トップページへ

2021 Faculty Courses School of Engineering Common courses

Statistics for Data Science

Academic unit or major
Common courses
Instructor(s)
Daniel Berrar
Class Format
Lecture
Media-enhanced courses
-
Day of week/Period
(Classrooms)
9-10 Mon (W611) / 9-10 Thu (W611)
Class
-
Course Code
XEG.G301
Number of credits
200
Course offered
2021
Offered quarter
3Q
Syllabus updated
Jul 10, 2025
Language
English

Syllabus

Course overview and goals

This course covers the fundamentals of probability theory and statistics for data science. Topics in probability theory include discrete and continuous random variables, probability rules, expected value, correlation, and important probability distributions. This course covers both frequentist statistics (sampling distributions, confidence intervals, significance testing) and Bayesian statistics (Bayes' theorem, Bayesian analysis, credibility intervals). This course also addresses the fundamentals of statistical learning theory. The goal of this course is that the students acquire a solid statistical background that enables them to use the appropriate statistical methodologies and tools to analyze data scientifically. To achieve this goal, the course includes many real-world examples from engineering and the sciences.

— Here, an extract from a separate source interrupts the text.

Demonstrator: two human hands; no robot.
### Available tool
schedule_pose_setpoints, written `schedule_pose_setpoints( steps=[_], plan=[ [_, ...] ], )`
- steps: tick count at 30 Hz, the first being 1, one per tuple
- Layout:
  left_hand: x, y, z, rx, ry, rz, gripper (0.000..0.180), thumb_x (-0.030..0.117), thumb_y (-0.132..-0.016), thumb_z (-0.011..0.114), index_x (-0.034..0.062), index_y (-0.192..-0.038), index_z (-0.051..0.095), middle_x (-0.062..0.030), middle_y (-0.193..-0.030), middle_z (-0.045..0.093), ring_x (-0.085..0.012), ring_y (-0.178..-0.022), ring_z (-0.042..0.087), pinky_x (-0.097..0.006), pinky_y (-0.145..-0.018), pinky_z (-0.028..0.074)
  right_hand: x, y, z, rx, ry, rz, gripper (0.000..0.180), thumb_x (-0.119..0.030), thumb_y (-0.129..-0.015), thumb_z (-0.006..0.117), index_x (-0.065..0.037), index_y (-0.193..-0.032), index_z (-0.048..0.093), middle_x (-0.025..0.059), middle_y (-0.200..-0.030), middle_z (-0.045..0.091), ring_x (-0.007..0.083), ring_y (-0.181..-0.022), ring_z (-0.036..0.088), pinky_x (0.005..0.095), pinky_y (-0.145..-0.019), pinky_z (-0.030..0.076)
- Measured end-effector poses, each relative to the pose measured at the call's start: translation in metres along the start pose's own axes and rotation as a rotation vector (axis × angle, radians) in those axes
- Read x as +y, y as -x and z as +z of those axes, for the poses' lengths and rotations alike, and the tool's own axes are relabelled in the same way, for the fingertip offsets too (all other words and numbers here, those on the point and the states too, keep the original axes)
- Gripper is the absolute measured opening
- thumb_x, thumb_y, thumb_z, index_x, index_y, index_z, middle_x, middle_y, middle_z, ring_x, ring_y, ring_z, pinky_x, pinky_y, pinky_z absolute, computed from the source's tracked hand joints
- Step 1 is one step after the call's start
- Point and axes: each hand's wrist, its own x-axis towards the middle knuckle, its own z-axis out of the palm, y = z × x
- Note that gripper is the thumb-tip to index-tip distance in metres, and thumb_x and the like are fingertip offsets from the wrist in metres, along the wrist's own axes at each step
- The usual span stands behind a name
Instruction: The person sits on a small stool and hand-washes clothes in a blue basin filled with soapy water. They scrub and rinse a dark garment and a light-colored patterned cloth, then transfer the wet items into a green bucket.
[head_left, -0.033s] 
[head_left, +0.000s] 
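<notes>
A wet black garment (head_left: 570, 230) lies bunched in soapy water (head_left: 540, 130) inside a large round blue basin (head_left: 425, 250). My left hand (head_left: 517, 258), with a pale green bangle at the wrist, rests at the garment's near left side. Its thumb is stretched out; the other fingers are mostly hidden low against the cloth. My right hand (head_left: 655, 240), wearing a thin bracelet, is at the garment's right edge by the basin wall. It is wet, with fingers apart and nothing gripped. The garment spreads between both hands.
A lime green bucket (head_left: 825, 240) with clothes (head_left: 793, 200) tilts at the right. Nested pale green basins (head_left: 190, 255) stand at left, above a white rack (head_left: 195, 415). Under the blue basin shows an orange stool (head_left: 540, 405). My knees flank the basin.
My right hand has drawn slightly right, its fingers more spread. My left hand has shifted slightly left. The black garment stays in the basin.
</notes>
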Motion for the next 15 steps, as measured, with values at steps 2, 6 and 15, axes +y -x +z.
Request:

Course description and aims

After successful completion of this course, the students will
(1) understand the statistical fundamentals of data science;
(2) be able to analyze data scientifically;
(3) be able to communicate analytical results in an interdisciplinary environment.

Keywords

Bayes' theorem; Bayesian hypothesis test; Beta function; binomial probability distribution; conditional probability; confidence interval; credibility interval; data science; expected value; Gamma function; hypothesis testing; joint probability; marginal probability; naive Bayes classifier; probability distribution; power; p-value; random variable; sampling distribution; significance testing.

Competencies

  • Specialist skills
  • Intercultural skills
  • Communication skills
  • Critical thinking skills
  • Practical and/or problem-solving skills

Class flow

Classes usually begin with a real-world example to motivate a statistical concept. This concept is then formally described, and mathematical proofs are given where appropriate. Then, we will solve the real-world problem together.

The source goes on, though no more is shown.